Antarctic ice sheet formed due to geological uplift from mantle waves
New research suggests that geological uplift from mantle waves created a high-altitude plateau in Antarctica, allowing ice to persist while the Arctic remained ice-free.
Antarctic ice sheet formed due to geological uplift from mantle waves
The origin of the East Antarctic Ice Sheet, the largest on Earth, has long been a puzzle for scientists. While the continent became covered in ice around 34 million years ago during the Eocene-Oligocene transition, the Arctic remained largely ice-free for another 25 million years. This disparity is surprising because falling carbon dioxide levels were driving global temperatures down at the time; if cooling were the only factor, both poles should have frozen simultaneously.
A new study published in Science, conducted by researchers in the UK and Germany, suggests the answer lies in deep geological forces. The research indicates that the land itself was pushed higher, creating the necessary conditions for ice to accumulate long before the Arctic experienced a similar freeze.
The Mechanics of Mantle Waves
The process began around 170 million years ago when Antarctica and Africa split apart as part of the supercontinent Gondwana. This rupture triggered "mantle waves" — swirling motions of hot material from Earth’s mantle that well up, cool, and sink. These waves can travel more than 1,000 kilometres through the sticky rock beneath a continent.
According to the research team, these mantle waves have several effects:
- They can trigger diamond-bearing volcanic eruptions, blasting magma from more than 150 kilometres below the surface.

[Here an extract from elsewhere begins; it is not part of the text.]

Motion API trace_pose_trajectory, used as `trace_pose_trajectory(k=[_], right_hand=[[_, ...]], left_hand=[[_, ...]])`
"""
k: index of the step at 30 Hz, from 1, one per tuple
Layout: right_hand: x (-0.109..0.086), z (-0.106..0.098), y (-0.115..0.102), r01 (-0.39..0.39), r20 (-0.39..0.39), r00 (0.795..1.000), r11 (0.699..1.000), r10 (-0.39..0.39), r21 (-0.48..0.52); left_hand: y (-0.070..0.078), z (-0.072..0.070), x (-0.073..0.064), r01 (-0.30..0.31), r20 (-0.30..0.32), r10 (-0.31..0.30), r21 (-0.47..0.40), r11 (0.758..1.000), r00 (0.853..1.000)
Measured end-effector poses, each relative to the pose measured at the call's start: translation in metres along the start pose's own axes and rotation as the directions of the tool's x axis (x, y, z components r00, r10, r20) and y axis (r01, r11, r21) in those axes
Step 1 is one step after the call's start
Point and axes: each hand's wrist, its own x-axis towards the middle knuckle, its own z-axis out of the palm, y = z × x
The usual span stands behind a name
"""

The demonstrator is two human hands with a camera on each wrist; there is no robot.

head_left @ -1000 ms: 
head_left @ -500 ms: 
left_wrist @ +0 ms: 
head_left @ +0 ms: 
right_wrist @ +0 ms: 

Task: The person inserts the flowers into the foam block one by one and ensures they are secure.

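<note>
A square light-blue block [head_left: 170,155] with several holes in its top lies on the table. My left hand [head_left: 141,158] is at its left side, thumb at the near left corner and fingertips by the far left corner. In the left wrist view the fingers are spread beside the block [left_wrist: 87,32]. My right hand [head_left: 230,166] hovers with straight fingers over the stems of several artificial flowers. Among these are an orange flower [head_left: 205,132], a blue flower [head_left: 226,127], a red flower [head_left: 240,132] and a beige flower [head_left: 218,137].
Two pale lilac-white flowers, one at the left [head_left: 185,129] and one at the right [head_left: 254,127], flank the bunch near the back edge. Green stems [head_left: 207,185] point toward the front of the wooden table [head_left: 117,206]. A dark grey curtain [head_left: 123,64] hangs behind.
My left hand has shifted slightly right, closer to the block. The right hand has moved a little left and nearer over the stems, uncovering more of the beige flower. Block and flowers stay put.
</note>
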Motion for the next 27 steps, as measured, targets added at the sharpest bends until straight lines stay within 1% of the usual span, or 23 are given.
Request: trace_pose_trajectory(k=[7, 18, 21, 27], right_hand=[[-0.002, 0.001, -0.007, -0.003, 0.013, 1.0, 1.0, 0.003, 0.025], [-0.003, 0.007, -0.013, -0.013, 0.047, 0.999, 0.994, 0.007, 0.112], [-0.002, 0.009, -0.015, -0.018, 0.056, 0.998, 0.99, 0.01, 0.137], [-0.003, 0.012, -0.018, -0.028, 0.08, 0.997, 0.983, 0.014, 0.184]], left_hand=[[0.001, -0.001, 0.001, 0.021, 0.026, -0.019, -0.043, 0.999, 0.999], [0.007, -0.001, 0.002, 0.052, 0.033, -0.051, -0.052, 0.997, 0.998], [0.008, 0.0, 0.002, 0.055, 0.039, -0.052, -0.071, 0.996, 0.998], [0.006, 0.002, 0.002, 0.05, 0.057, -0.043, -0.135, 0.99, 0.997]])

- They generate pulses of land uplift far from the original rift zones.
- In East Antarctica, they created a coastal escarpment more than two kilometres high.
As the mantle wave migrated inland, it stripped away rock from deep beneath the continent. The land above lifted, similar to a hot air balloon rising after dropping ballast, creating a vast plateau. It took roughly 100 million years for this wave of uplift to reach the Gamburtsev mountains, located over 1,500km from the coast.
Crossing the Elevation Threshold
Elevation is critical for ice formation because air temperature drops by roughly 1°C for every 100 metres of elevation gained. Until approximately 50 million years ago, most of the Gamburtsev mountains were below 1.5km, an altitude where snow typically melted during the summer. However, models show the mantle wave pushed much of this range above 2km around 50 million years ago, allowing snow and ice to persist year-round.
By around 45 million years ago, enough of the landscape had crossed this threshold for mountain glaciers to take hold and spread. This coincided with a global temperature drop from around 30°C 50 million years ago to closer to 20°C.
Feedback Loops and Global Impact
Once the glaciers established themselves in the highlands, two positive feedback loops accelerated the process. First, the ice and snow reflected more sunlight than bare rock, which researchers suggest lowered global temperatures by around 1°C. Second, as the air cooled, it held less water vapour — a powerful greenhouse gas, reducing the insulating blanket over the region and allowing temperatures to drop further.
These combined forces allowed the ice to expand from the mountains down to the coast. This specific geological uplift explains why the Arctic did not freeze at the same time; northern landmasses lacked the necessary elevation to cross the threshold. It took another 25 million years and significantly lower CO₂ levels for Arctic ice sheets to form.
This theory also resolves a second mystery: why sea-surface temperatures in the Southern Ocean remained unexpectedly warm for roughly 10 million years after the ice sheet formed. The 1°C global cooling caused by the ice sheet was not enough to plummet the temperatures of the surrounding polar oceans.
Context of a Changing Continent
The current frozen state of Antarctica is a stark contrast to its ancient history. Fossil evidence, including "seed-fern" trees (Glossopteris) discovered near the Beardmore Glacier, proves the continent once supported tropical forests. Geological records show that 450 million years ago, the crust making up Antarctica actually straddled the equator.
Other tectonic events contributed to the deep freeze. The widening of the sea between Antarctica and Australia and the separation of the Antarctic Peninsula from South America roughly 35 million years ago helped establish the cold Circumpolar Current. This current prevents warm water from reaching the coast, further isolating the continent.
The research, supported in part by funding for Visiting Professor Thomas Gernon of the GFZ Helmholtz Centre for Geosciences, suggests that the conditions required to form a continental ice sheet are extraordinarily specific and take geological timescales to assemble. The researchers warn that while these sheets take millions of years to grow, they can disappear much faster when they melt and cannot simply grow back once lost.